Uno de los aspectos más fascinantes de la web es que siempre hay destinos con capacidad de asombrarte. Este es el caso de una página a la que el azar tuvo a bien llevarme y a la cual, por razones evidentes, no haré el correspondiente enlace (si a pesar de todo alguien es presa de una malsana curiosidad no creo que tenga problema en llegar hasta ella).
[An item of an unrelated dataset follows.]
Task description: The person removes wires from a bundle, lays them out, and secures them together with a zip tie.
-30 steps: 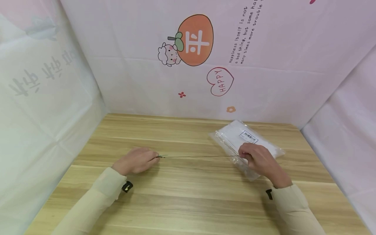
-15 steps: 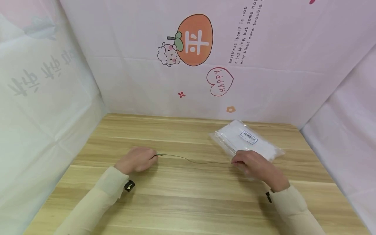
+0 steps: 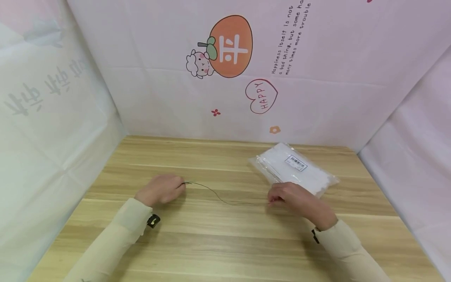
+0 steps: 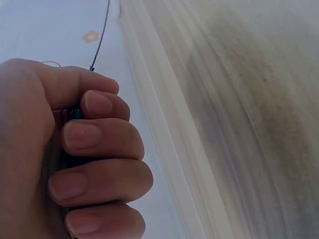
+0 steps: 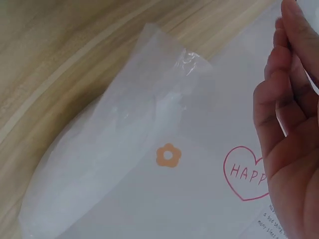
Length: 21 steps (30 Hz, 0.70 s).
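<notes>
A thin dark wire (image 3: 215, 192) runs between the two hands and sags in a loose S curve over the wooden table (image 3: 211, 243). My left hand (image 3: 161, 189) grips one end, where a few short strands stick out. In the left wrist view its fingers (image 4: 104, 137) curl into a fist around dark green and reddish strands, mostly hidden, and the wire (image 4: 103, 36) rises from the top. At the other end my right hand (image 3: 299, 203) pinches the wire between thumb and fingertips; the right wrist view cuts off that pinch at its top edge.
Behind the right hand lies a clear plastic package (image 3: 306, 177) with white contents and a barcode label (image 3: 296, 163). White printed cloth (image 3: 169, 105) hangs along the back and both sides of the table. Each sleeve cuff has a black clip (image 3: 153, 221) beside it.
The wire was stretched straight and now hangs slack. My right hand has moved left and slightly toward the near edge, off most of the package. My left hand has barely moved.
</notes>
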Motion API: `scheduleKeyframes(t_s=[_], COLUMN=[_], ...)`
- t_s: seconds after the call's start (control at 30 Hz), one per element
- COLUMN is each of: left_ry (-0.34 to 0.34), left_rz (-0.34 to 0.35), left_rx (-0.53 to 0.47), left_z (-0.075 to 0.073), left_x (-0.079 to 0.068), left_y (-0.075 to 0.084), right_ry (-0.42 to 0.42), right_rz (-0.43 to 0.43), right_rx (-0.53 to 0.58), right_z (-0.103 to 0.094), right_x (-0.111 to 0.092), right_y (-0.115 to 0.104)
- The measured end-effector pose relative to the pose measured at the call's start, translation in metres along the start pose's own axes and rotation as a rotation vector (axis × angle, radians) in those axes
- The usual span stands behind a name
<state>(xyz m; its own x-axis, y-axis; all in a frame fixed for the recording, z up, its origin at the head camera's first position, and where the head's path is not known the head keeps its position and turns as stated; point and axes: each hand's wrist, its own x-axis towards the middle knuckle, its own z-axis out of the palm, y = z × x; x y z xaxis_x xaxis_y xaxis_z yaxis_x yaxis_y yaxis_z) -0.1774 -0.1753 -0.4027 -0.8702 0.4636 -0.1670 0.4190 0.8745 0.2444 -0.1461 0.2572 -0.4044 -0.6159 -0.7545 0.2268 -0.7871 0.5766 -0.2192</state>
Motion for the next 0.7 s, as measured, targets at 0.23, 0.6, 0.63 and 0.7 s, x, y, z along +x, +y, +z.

Dicha página, está dirigida por un tal Licenciado Dawlin A. Ureña de cuyo extenso currículum vítae podemos extraer: “graduado como Ministro Certificado, Ministro Licenciado y como Ministro Ordenado respectivamente en Berean School of the Bible, una división de Global Universtity de las Asambleas de Dios, Bachiller Técnico en Motores de Combustión Interna y profesor de Apologética en Christian Life School of Theology (dicho currículo también nos informa de que su esposa Rosemary es farmacéutica certificada en el estado de Michigan, Estados Unidos).

Esto, que en principio no tendría nada de especial (bueno, un poco sí…), alcanza cotas épicas a medida que vamos hojeando el contenido de la página. Entre los muchos temas que pretende tratar podemos encontrar innumerables perlas:

Retamos a los evolucionistas a exponer una sola predicción evolucionista que conlleve un principio científico, técnico o tecnológico útil y que no tenga una explicación creacionista equivalente correspondiente.

El problema es que la Evolución no tiene nada qué ver con la ciencia, es pura religión…La creencia de que todo evolucionó de la nada.

Antes de la inserción del pecado, los dinosaurios y demás animales eran vegetarianos. [...] Esto significa que el T-Rex, antes de la entrada del pecado en la creación, era vegetariano.

Particularmente jocosa encuentro esta explicación al hecho de “ver estrellas que están a millones de años luz en un universo que la Biblia dice que tiene solamente miles de años“.

[...] dios creó la luz “en ruta” entre las estrellas y la tierra de forma tal que Adán la pudiera ver inmediatamente, sin tener que esperar años para que la luz, de por lo menos la estrella más cercana, alcanzara la tierra. Esta teoría es la que parecería más obvia, ya que Dios también creó árboles recién nacidos, a medio crecer, sin frutos, con frutos, y al Adán verlos, le daría la impresión a Adán que estos árboles ya eran viejos, por supuesto, a no ser que Dios le empotrara la información de cómo ocurrió la creación en el cerebro a Adán. Adán sí sabía que todo había sido creado recientemente para que él lo gobernara. Dios mismo se lo dijo.

Sin duda, una fuente de sorpresas y por supuesto con las características imprescindibles de este tipo de sitios: falacias, intolerancia, falsedades, odio e ignorancia, todo bien mezcladito en las dosis correctas y presentado en un lenguaje muy, muuuy sencillo.

En fin, como siempre, podría resultar hasta gracioso si no fuera por la repugnancia moral que provocan las actividades de aquellos que hacen de la ignorancia y el miedo la materia prima de su negocio.